There was an independent Luton Borough Police from 1876 to 1947, and then from 1964 to 1966, when it amalgamated with Bedfordshire Constabulary, which was then known as the Bedfordshire and Luton Constabulary until 1974. In 1965, Bedfordshire Constabulary had an establishment of 497 and an actual strength of 430.

On 11 June 2007, PC Jon Henry, was fatally stabbed whilst on duty in the town centre of Luton by a Nigerian immigrant, Tennyson Obih. Obih was convicted of his murder, along with the attempted murder and wounding with intent of two other men that he stabbed on the same morning.

===Chief constables===
- 1840–1871: Captain Edward M. Boultbee (first chief constable of Bedfordshire)
- 1871–1879: Major Ashton Cromwell Warner
- 1880–1910: Lieutenant-Colonel Frederick J. Josselyn
- 1910–1939: Lt-Colonel Frank Augustus Douglas Stevens, (accidentally shot in October 1939)
- 1939: Commander R. D. Coleridge
- 1940–1953: Commander William John Adlam Willis
- 1953–1971: Henry Prichard Pratt
- 1971–1979: Anthony Armstrong
- 1979–1983: William Sutherland
- 1983–1985: Sir Andrew Kirkpatrick Sloan
- 1985–1996: Alan Dyer (10th chief constable of Bedfordshire)
- 1996–2001: Michael O'Byrne
- 2001–2005: Paul Hancock
- 2005–2010: Gillian Parker
- 2011–2013: Alf Hitchcock
- 2013–2015: Collette Paul
- 2015–2019: Jon Boutcher
- 2019–2022: Garry Forsyth
- 2022–present: Trevor Rodenhurst

==Structure==
Bedfordshire Police has collaborated in the formation of several specialist units with Hertfordshire Constabulary and Cambridgeshire Constabulary including Major Crime, Dogs, Firearms and Roads Policing.

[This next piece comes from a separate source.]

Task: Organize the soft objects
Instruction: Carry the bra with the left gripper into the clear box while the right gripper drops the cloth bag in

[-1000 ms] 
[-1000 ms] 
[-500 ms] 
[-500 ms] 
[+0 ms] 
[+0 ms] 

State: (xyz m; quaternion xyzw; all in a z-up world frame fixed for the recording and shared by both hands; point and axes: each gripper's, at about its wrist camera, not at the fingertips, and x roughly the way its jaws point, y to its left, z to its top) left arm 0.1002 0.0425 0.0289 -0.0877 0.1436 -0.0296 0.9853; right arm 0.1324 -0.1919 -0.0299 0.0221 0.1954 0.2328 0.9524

The force also leads regional units including Eastern Region Special Operations Unit and Eastern Counter Terrorism Intelligence Unit with forces in Cambridgeshire, Hertfordshire, Norfolk, Suffolk and Essex.

In June 2015, the force implemented a new operating model – which comprises north and south bases and aims to increase the number of warranted officers in local communities.

==Initiatives==
Bedfordshire Police publish results of cases on their official website, such as a drug gang who were jailed for 39 years.

In 2014, Bedfordshire Police allowed cameras into the force 24/7 to film a fly-on-the-wall documentary, 24 Hours in Police Custody, capturing some of the issues faced by police officers today. The last series ended in June 2016, but more episodes are planned for the near future.

In July 2015, Bedfordshire Police was the first force in the country to secure a female genital mutilation (FGM) protection order. The court order allowed officers to seize the passports of two young girls who it was thought were being taken to Africa.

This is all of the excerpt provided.